**RECORDED DATA:**
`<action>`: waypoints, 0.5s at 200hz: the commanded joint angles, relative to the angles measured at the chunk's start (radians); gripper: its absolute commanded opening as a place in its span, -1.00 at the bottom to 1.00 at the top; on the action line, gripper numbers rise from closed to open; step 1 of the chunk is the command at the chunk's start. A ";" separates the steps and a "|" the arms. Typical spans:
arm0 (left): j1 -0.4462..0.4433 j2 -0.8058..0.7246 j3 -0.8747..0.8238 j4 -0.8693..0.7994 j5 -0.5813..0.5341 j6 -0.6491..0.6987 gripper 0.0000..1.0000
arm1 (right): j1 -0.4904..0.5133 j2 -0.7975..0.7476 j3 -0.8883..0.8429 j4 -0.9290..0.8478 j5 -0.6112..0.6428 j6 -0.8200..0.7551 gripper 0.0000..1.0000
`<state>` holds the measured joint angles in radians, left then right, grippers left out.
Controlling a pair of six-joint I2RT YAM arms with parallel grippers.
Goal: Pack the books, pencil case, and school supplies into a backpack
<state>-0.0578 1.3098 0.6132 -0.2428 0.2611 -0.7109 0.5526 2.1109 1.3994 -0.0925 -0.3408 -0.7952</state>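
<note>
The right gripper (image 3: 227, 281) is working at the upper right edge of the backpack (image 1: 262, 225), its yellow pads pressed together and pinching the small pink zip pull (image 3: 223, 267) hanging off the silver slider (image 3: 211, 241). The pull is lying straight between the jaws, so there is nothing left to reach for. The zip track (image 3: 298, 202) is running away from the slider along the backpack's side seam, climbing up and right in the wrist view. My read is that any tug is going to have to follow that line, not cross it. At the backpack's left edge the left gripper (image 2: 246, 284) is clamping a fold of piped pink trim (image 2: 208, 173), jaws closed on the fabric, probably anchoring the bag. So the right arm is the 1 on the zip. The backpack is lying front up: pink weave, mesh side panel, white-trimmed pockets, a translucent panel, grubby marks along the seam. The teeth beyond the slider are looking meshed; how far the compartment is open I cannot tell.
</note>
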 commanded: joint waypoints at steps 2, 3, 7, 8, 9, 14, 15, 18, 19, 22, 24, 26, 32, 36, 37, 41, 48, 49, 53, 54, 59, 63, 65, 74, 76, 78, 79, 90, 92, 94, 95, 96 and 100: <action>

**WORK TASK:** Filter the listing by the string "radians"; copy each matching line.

**ANSWER SECTION:**
`<action>`: waypoints, 0.5s at 200hz: the commanded joint angles, relative to the angles measured at the chunk's start (radians); gripper: its absolute commanded opening as a place in its span, -1.00 at the bottom to 1.00 at the top; on the action line, gripper numbers rise from closed to open; step 1 of the chunk is the command at the chunk's start. A ";" separates the steps and a "|" the arms. Typical spans:
`<state>` holds the measured joint angles in radians, left then right, grippers left out.

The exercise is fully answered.